Breakdown and Mechanical Failure

You are required by law to maintain your craft and safety equipment in proper working order. By regularly maintaining and inspecting your vessel, you’ll reduce the risk of an unexpected breakdown.

Boat operator broken down on the water

If your craft has broken down or is inoperable due to mechanical failure:

Step 1) Use an anchor to secure your craft, if necessary. If you are in a high traffic area use a manual propelling device (such as a paddle or oars) to manoeuvre your craft to a safe area before anchoring. If you have lost all power and are drifting towards significant danger, set your anchor immediately.

Step 2) Investigate the cause of the breakdown or failure.

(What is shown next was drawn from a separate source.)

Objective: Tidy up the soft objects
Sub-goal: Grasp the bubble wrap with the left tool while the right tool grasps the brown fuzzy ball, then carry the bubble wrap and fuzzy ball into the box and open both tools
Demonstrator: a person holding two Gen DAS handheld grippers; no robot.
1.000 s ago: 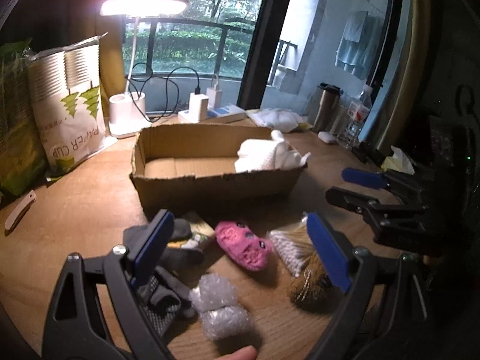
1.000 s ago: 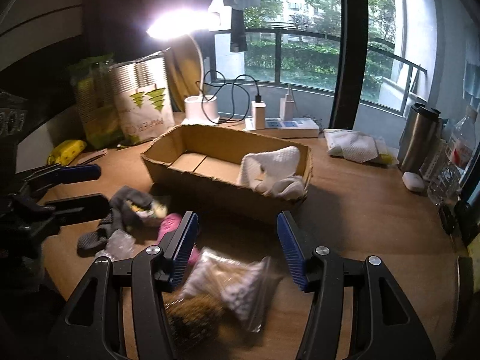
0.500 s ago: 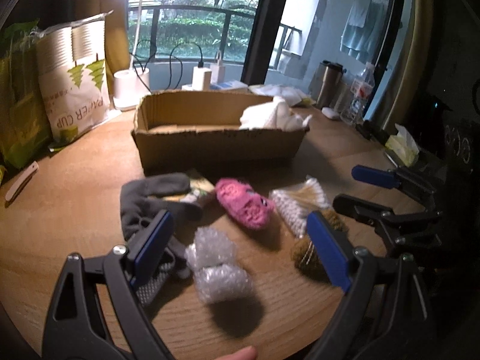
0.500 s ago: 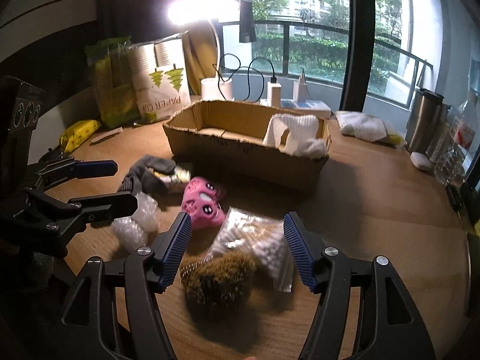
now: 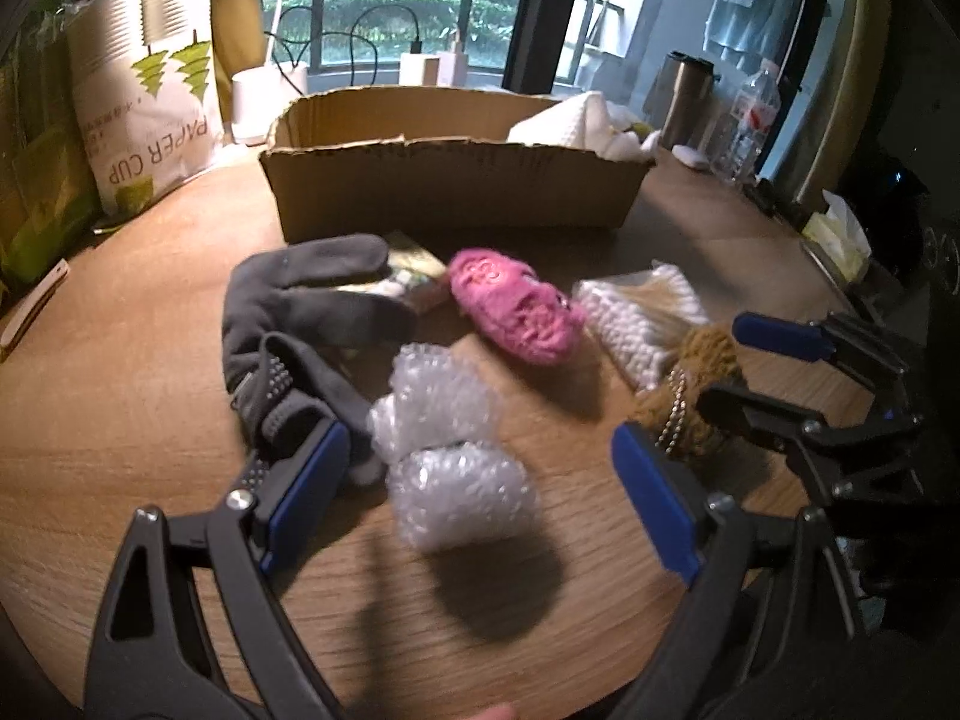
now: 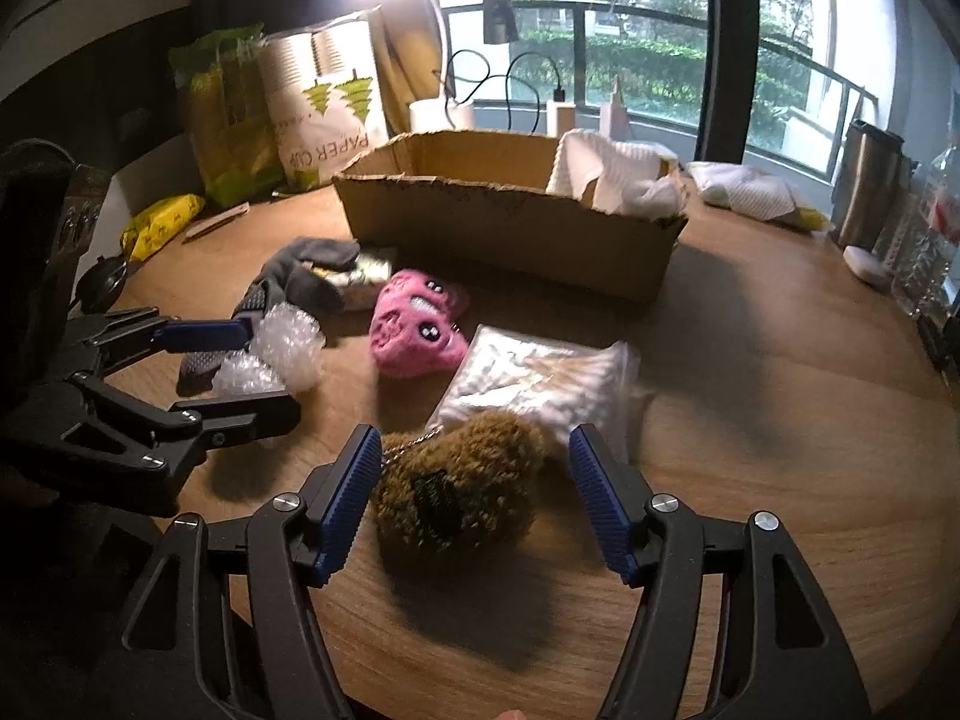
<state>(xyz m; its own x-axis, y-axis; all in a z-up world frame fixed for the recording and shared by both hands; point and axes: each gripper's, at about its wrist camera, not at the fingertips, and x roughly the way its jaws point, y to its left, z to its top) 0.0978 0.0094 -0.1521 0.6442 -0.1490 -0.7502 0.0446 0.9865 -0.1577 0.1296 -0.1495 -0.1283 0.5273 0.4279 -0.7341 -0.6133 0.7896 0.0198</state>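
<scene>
A cardboard box (image 5: 456, 192) (image 6: 510, 228) stands on the round wooden table with a white towel (image 6: 612, 174) in its right end. In front of it lie a grey glove (image 5: 288, 324), a bubble wrap roll (image 5: 450, 450) (image 6: 276, 354), a pink plush (image 5: 510, 312) (image 6: 414, 324), a bag of cotton swabs (image 6: 540, 384) and an olive-brown plush (image 6: 462, 492) (image 5: 696, 384). My left gripper (image 5: 480, 480) is open around the bubble wrap roll. My right gripper (image 6: 474, 480) is open around the olive-brown plush.
A paper cup bag (image 5: 150, 96) and green bags (image 6: 228, 114) stand at the left. A lamp base (image 5: 264, 96), chargers, a steel tumbler (image 6: 870, 180), bottles and a white cloth (image 6: 744, 192) line the back and right. The table edge is close below both grippers.
Both grippers have come down and forward toward the table. The left now frames the bubble wrap roll, the right the olive-brown plush. Both stay open.
</scene>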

Step 3) If possible, correct the problem.

Step 4) If necessary, signal your need for assistance using a recognized distress signal.

Remember:
You should always carry a tool kit including:

  • Spare bulbs (appropriate for your craft)
  • Spare fuses
  • Grease, penetrating oil and rags
  • Spare oil (4-Stroke or 2-Stroke depending on your type of engine)
  • Spare safety lanyard (PWC operators)
  • Spare spark plugs (appropriate for your engine)
  • Basic toolset
  • Common nuts and bolts
  • Tie straps and duct tape

Carbon Monoxide

Carbon Monoxide (CO) is a deadly gas you can’t see, smell or taste. CO is produced by anything that burns carbon-based fuel (gasoline, propane, charcoal, oil, etc.), including engines, generators, cooking ranges and heaters. CO spreads evenly throughout an enclosed space and is undetectable. Be aware when swimming from a boat equipped with pontoons. CO build-up can occur between the pontoons of a houseboat or a pontoon boat.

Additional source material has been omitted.